No es la gravedad que los afecta, la que organiza el orden de prioridades: el número cinco con un pié que apenas apoya porque la tarde anterior se cayó de un andamio en la obra del centro, respira como de a sorbos porque el aire le pincha adentro cuando entra; el dos una señora con un trapo enroscado en la mano, asoma sangre entre los pliegues, el brazo descansa sobre un pedazo de sábana anudado al cuello, un cuchillo seguramente que no se sabe cuán profundo ha atravesado la carne. El tres tose y parece que en cada intento va a parir un elefante, el cuerpo se le arquea todo para adelante, las piernas flexionadas, las manos en las rodillas, todos   miran pero hace horas que de la boca nada sale. El doce, una mujer embarazada. Sus tobillos están que explotan, la cara como un tomate, los ojos dos líneas que apenas se adivinan a cada lado de una nariz que se infla para chupar aire, una mano sosteniendo la panza, la otra con un diario abanicando. El treinta, un chico de unos doce años acompañado por su madre, con varios repasadores en la boca. Cada tanto la madre se los  repone, por otros secos, que saca de una bolsa para que absorban la sangre. Parece (cuenta la madre) que el pibe jugando en el potrero de la vuelta, le anularon un penal, entonces se robó la pelota y otro lo corrió para alcanzarlo, se le tiró encima pegándole un planchazo de atrás, sin soltar la pelota estrello la cara en el mejorado y se trago los dientes en el aterrizaje. El once, es un papel blanco. Con el tema de las lluvias y las napas que suben siguió tomando el agua de la bomba y no para de ir al baño. El último número, un bebé de meses, en un carrito desvencijado, cada tanto llora, se queja. La vecina de al lado intentó en la tarde curarle el empacho, después dijo que podría ser  mal de ojo pero a la noche diagnosticó culebrilla y entonces lo derivó a la salita.

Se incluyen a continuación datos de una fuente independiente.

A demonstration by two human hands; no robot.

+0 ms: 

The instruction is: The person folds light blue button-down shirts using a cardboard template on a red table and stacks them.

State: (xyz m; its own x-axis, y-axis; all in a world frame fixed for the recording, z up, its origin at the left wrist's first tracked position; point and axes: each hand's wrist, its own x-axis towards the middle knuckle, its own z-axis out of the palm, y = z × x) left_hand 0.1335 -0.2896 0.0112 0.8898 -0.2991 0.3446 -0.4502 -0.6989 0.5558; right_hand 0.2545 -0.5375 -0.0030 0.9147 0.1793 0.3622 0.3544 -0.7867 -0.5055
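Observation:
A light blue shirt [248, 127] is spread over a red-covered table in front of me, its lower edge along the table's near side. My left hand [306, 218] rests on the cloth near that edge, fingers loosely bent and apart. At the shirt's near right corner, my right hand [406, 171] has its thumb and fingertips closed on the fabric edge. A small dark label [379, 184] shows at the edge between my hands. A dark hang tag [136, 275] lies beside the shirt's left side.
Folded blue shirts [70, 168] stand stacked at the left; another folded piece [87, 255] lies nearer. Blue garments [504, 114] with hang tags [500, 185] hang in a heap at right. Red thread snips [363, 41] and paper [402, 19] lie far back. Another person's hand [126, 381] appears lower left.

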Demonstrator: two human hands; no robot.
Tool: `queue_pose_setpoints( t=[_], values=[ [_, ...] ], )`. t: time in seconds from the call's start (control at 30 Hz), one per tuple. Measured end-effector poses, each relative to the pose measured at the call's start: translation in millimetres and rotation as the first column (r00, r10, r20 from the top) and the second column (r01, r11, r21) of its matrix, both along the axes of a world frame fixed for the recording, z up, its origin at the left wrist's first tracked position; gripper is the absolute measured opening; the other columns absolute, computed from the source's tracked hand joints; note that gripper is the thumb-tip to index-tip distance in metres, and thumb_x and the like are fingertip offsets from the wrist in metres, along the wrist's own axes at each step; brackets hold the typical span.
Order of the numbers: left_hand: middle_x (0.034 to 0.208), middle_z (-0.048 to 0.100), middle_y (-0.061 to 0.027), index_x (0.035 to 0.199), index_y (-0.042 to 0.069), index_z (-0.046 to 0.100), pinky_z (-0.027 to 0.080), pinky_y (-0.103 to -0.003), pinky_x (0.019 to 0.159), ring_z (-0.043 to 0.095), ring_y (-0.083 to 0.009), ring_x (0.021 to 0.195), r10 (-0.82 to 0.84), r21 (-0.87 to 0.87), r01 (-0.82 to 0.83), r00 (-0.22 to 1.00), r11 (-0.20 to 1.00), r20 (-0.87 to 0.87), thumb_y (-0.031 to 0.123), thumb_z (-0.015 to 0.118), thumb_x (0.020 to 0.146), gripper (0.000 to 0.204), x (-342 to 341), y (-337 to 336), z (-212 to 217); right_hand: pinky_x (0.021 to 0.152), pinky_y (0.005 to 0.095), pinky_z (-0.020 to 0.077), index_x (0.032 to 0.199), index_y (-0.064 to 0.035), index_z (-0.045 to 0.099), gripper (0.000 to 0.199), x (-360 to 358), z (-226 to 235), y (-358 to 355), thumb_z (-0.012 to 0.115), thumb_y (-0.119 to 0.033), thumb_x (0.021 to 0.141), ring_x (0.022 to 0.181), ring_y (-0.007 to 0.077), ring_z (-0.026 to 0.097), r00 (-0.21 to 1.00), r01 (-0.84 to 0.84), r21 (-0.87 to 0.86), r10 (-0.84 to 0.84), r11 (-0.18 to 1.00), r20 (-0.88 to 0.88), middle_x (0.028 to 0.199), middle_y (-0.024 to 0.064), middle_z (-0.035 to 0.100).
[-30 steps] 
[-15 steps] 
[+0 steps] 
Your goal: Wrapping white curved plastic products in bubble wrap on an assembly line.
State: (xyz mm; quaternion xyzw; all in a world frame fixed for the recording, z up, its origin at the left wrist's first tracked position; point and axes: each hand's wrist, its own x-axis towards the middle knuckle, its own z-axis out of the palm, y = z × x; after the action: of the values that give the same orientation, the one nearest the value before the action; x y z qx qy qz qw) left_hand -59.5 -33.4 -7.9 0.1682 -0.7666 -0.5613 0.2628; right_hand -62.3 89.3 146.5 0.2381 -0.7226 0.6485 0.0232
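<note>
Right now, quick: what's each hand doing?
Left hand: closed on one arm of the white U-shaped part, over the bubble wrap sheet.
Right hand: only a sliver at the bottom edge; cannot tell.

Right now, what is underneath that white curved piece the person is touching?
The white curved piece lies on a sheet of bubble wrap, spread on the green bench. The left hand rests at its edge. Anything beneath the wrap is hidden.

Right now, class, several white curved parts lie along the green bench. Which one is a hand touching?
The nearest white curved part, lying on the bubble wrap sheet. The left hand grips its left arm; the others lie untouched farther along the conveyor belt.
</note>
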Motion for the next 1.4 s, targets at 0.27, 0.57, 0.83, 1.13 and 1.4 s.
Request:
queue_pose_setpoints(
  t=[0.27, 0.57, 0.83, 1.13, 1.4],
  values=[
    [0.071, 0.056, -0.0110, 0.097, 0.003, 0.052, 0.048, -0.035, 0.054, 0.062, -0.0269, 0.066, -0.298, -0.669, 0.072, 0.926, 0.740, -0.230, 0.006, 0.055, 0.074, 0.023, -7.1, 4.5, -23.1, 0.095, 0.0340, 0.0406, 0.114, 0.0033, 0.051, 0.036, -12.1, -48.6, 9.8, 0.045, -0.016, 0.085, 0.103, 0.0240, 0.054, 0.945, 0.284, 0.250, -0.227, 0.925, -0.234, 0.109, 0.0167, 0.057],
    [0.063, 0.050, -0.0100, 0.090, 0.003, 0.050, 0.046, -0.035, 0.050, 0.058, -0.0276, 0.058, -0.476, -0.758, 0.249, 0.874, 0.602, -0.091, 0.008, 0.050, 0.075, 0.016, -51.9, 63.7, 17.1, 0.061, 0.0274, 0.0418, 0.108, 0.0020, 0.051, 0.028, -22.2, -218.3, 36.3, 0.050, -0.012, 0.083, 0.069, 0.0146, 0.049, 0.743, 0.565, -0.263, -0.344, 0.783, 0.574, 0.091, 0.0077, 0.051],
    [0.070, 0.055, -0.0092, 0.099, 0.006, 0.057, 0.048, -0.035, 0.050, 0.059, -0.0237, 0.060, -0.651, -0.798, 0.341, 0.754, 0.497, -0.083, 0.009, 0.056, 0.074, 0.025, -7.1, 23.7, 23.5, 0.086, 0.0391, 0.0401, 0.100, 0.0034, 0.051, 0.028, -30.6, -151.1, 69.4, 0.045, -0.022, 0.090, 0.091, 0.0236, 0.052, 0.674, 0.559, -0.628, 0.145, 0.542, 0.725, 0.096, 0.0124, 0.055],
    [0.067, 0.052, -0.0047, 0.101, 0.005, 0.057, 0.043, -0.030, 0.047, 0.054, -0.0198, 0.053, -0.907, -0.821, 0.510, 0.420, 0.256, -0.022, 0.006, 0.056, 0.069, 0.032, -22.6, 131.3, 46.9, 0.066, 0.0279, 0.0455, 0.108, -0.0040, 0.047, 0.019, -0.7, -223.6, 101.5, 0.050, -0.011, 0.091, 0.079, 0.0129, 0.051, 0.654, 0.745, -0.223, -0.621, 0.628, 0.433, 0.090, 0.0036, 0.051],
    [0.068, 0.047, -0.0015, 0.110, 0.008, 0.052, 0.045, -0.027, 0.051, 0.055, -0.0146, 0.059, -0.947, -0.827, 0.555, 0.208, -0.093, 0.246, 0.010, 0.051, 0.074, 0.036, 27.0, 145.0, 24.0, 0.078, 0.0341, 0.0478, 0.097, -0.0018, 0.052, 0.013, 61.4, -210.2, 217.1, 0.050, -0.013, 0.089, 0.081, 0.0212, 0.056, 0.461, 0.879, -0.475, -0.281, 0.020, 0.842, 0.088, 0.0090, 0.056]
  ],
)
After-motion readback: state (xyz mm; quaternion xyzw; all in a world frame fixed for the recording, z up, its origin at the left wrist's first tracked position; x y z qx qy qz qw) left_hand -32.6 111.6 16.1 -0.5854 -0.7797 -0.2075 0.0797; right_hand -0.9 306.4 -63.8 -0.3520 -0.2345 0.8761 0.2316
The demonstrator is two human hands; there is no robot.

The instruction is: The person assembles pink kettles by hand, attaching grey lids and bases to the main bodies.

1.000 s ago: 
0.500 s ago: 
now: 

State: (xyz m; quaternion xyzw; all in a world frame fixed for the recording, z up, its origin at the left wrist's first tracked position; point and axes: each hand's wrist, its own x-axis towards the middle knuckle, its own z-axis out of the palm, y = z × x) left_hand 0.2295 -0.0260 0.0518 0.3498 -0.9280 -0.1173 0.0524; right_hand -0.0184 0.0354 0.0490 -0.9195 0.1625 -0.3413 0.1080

Algunos son maniquís  que roncan en las más posiciones más asombrosas, otros miran sin mirar nada, hipnotizados en la procesión de su dolor, rezando por dentro, suspirando cada tanto para hacer una pausa.

Todos son un número, un rebaño, cada uno calzado con el  barro que se va desgranando.

Son las nueve de la mañana. El médico está demorado dice la recepcionista con el mate en la mano que no tiene título pero a veces es enfermera según el caso. Lo dice y es como un silencio que crece en los oídos.

Está haciendo un domicilio, una urgencia, dice al rato, en “Los Nogales”. Es la señora de la camioneta blanca 4×4, la que… (agrega entre sorbos de mate), parece que se hizo la semana pasada … (se  lleva ambas manos a los pechos) y  con esta humedad pobre, las tiene como dos cabezas de enanos.

Nadie que responde, nadie acaso pregunta hasta cuándo.